To fund its growth in academic quality and image, serve its record numbers of students, and solidify its financial foundation, ACU received gifts in development campaigns amounting to $30 million during "Advancing the Changeless" in 1993-96 and $114 million in "To Lead and To Serve" in 1996-2000.
During the 2000-01 school year, a record 4,761 students enrolled, financial aid annually for ACU students reached $40 million, and ACU ranked among the top 10 percent of institutions in the nation in endowment with $142 million. The university adopted "Change the World" as its theme as it began plans for its 100th school year in 2005-06. A record 943 bachelor's, master's and doctoral degrees were awarded at May, August and December commencement ceremonies.
Faculty members Dr. Michael Sadler (physics) and Dr. Jason Morris (McNair Scholars) received the sixth and seventh Fulbright scholarships in university history from the U.S. Department of State. Dr. John C. Stevens, chancellor emeritus and president in 1969-81, attended the opening of the U.S. Army Chaplain's Museum in Columbia, S.C., Sept. 27. Dr. Stevens is pictured leading U.S. troops in the center of the World War II victory parade down the Champs-Elysees in Paris, France, Aug. 29, 1944, in one of the most famous military photographs in history.
Classes opened Jan. 13 in the new Williams Performing Arts Center, a $17 million facility with 92,000 square feet of space for the Departments of Music and Theatre.
Twenty-four students from the Republic of Madagascar arrived on campus Aug. 34 as participants in ACU's Madagascar Presidential Scholarship Program.

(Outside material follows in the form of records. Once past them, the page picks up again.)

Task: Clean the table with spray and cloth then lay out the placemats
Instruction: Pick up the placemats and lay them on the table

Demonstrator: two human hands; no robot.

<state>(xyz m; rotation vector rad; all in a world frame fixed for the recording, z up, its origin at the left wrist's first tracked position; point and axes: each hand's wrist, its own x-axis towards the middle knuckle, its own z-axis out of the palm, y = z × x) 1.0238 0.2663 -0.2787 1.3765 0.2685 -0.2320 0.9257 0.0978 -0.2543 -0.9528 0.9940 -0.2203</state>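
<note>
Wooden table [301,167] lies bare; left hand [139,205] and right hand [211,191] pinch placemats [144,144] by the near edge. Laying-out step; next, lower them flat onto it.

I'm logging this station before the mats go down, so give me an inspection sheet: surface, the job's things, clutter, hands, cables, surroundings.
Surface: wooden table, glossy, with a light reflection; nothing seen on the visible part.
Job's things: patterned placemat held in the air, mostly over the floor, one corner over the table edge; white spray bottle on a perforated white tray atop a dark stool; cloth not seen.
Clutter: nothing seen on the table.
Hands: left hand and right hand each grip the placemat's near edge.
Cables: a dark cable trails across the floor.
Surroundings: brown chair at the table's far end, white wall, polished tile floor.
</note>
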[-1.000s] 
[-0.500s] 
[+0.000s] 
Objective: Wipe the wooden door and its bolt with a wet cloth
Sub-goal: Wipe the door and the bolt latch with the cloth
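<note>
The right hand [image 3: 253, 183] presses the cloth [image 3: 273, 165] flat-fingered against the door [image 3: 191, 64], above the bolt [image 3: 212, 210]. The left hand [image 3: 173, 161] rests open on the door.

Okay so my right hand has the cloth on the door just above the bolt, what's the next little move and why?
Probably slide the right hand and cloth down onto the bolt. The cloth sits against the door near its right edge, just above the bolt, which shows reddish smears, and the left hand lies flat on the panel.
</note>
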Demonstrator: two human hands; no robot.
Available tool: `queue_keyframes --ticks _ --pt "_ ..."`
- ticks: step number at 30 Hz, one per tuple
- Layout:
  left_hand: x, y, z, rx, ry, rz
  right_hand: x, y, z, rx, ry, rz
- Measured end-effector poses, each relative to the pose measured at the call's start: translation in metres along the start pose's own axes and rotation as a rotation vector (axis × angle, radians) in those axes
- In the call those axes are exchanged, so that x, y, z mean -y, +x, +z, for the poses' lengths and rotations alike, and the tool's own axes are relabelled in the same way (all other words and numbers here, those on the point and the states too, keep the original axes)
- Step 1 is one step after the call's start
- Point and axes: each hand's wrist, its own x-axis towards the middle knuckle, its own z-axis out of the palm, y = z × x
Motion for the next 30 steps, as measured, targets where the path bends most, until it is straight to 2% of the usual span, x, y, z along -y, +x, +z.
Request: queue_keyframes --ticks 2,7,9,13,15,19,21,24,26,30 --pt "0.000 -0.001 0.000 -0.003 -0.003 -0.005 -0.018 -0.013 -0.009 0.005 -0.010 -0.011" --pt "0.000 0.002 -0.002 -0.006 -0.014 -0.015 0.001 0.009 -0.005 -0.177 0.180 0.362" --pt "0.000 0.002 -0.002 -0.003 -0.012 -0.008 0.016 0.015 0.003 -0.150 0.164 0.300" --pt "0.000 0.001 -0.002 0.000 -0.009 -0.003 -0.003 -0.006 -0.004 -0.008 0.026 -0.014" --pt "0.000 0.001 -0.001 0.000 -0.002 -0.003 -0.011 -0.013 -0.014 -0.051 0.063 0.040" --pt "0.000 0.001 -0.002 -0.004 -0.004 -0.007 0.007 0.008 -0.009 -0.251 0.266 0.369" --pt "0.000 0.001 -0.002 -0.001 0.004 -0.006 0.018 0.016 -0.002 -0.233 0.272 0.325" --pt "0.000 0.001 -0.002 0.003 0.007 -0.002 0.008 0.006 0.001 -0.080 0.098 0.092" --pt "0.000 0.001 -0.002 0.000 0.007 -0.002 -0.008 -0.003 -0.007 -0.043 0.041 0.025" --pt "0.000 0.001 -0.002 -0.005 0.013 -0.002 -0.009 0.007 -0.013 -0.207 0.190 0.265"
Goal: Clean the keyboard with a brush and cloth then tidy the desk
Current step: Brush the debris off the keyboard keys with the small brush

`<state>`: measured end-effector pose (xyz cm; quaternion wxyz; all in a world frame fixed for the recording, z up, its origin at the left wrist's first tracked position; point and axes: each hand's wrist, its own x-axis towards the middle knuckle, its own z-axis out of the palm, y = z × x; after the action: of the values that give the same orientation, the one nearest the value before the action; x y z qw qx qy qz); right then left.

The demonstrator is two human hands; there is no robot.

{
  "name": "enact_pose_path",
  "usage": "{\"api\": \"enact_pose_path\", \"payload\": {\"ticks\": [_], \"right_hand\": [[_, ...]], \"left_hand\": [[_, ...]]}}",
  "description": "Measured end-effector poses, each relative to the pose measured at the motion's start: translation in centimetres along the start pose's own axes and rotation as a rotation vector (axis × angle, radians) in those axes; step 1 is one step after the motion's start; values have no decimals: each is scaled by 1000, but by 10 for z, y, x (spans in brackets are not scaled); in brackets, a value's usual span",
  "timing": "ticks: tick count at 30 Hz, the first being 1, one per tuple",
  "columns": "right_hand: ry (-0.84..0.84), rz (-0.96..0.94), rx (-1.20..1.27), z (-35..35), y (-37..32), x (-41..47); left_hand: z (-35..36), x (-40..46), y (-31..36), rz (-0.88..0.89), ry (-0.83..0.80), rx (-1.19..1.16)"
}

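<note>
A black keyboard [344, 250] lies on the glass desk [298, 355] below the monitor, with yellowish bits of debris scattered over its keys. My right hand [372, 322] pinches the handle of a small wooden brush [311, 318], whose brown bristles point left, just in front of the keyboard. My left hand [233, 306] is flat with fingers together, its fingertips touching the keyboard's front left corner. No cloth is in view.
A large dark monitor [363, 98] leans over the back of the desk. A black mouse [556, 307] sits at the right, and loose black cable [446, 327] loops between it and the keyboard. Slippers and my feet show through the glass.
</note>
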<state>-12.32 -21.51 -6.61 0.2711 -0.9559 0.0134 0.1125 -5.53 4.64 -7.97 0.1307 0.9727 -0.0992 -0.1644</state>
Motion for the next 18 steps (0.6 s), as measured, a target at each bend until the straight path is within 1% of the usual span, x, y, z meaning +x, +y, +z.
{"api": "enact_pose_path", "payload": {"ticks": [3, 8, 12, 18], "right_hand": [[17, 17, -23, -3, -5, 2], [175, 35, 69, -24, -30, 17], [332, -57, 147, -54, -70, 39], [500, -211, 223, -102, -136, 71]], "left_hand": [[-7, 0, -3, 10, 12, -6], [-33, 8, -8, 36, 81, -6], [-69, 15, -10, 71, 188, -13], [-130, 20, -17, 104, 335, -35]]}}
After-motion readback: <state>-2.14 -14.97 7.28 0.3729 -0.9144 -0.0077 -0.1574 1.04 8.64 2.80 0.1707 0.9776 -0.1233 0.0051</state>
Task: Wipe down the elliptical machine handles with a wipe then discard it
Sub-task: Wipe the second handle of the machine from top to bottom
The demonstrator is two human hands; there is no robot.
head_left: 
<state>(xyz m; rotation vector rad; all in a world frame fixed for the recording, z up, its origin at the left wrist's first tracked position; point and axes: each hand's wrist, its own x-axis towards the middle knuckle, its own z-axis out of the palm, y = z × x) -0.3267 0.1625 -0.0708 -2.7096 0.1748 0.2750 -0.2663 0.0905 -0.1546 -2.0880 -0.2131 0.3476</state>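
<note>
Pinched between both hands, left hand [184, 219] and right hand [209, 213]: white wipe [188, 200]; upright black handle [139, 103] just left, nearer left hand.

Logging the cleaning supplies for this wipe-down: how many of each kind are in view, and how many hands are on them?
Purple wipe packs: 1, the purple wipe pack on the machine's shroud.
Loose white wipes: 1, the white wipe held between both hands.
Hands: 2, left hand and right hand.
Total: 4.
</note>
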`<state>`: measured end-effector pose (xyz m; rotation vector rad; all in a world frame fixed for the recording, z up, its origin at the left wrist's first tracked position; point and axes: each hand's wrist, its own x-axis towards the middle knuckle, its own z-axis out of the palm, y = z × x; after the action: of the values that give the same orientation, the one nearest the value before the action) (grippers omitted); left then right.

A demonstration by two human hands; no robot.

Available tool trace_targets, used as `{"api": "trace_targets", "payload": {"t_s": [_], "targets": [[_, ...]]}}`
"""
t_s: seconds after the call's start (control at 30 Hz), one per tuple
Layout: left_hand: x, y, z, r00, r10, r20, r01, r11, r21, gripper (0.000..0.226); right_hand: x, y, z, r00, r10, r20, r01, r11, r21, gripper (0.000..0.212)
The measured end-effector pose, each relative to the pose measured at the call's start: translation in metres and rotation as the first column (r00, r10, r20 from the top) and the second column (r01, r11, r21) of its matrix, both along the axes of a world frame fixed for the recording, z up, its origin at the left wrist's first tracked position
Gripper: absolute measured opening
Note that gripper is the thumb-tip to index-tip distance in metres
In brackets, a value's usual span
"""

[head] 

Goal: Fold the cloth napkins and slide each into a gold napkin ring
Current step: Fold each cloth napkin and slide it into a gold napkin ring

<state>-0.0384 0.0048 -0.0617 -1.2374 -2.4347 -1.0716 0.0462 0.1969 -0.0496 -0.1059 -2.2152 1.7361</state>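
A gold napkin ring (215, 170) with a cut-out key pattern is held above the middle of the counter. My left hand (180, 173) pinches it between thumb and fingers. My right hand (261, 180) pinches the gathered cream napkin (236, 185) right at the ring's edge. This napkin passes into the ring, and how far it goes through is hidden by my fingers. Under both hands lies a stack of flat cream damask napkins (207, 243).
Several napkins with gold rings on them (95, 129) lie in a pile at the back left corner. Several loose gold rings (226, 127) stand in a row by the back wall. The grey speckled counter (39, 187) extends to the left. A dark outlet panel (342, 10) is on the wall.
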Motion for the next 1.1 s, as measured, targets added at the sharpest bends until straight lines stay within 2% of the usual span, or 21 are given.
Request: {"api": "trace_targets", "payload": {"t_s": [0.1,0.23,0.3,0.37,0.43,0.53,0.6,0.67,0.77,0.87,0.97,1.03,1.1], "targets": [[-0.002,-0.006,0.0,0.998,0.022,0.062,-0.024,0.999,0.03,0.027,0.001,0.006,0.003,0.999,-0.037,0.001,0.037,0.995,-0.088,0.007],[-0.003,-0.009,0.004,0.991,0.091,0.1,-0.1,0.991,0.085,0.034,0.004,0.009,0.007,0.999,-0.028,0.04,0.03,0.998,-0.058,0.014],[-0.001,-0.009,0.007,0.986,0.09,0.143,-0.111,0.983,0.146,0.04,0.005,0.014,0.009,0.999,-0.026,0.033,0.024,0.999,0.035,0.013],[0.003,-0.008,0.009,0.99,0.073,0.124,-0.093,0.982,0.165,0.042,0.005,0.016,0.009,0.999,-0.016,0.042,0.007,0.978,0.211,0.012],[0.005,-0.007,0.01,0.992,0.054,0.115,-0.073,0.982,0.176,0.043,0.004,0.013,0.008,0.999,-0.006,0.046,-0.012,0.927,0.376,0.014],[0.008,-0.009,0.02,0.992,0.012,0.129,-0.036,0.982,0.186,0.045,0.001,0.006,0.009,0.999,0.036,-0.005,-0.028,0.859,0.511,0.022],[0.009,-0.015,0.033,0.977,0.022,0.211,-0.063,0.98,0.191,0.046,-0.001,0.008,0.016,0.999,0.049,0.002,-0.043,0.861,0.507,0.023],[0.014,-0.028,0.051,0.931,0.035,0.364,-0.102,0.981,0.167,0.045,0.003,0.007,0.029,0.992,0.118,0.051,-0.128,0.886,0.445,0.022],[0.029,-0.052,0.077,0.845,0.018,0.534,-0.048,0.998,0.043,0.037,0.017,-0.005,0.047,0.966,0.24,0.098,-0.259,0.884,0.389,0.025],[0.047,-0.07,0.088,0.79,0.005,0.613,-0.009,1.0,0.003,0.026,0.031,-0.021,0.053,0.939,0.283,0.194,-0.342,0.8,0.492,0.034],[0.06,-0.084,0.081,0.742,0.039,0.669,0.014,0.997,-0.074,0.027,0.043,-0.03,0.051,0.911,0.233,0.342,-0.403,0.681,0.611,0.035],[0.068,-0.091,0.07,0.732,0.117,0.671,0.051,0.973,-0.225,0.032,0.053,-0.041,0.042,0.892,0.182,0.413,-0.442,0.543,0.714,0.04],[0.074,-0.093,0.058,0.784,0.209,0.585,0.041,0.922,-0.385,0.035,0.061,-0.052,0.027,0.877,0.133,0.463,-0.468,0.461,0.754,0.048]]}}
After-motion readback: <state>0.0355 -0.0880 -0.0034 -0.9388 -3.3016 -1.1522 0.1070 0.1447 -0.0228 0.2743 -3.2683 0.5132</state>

The program was founded in collaboration with Madagascar president Marc Ravalomanana.
ACU officially began its yearlong Centennial Celebration Aug. 22 with the Centennial Convocation. This assembly included the annual Parade of Flags, a speech by Dr. Royce Money, the inaugural presentation of “Centennial Fanfare,” commissioned by M.L. Daniels, and the patriotic “Ceremony of Allegiance.” Events continued throughout the 2005-06 school year as ACU reflected on its first century and looked ahead to its second.
Highlights of the Centennial included the unveiling of The ACU Century, a coffee-table book about the university's history, at the JMC Gutenberg Awards Dinner Oct. 13; a Centennial Speaker Series including Robin Roberts, Pat Summerall and Kathleen Norris; the Centennial Historical Walking Tour, with exhibits around campus; and three Centennial Commencements in December 2005 and May and August 2006.
The Centennial Celebration continued with Sing Song: "The 50th Show" Feb. 17-18 and a host of other speakers and events on campus. The 88th Annual Bible Lectureship happened for the last time in February (Feb. 19-22), before transitioning to a September date (Sept. 17-20). The university held its 101st Opening Assembly Aug. 28 in Moody Coliseum, and officially concluded its Centennial Celebration several weeks later, on Sept. 11, with the Second Century Convocation.
A group of ACU administrators and friends, including president Dr. Royce Money, traveled to Madagascar for a special commencement ceremony, honoring the 24 Madagascar Presidential Scholars who arrived on campus in 2004.
More than 900 entering freshmen at ACU received an Apple iPhone or iPod touch, as part of the university's mobile learning initiative. The students used the devices in class and out of class to explore new ways of connecting learning to technology.
ACU's football team, led by head coach Chris Thomsen, earned the Lone Star Conference Championship for the first time since 1973. Running back Bernard Scott won the Harlon Hill Trophy, the highest honor in NCAA Division II football.
The 57,000-square-foot Hunter Welcome Center, named in honor of Dr. Bob Hunter and his wife, Shirley, was dedicated Feb. 21.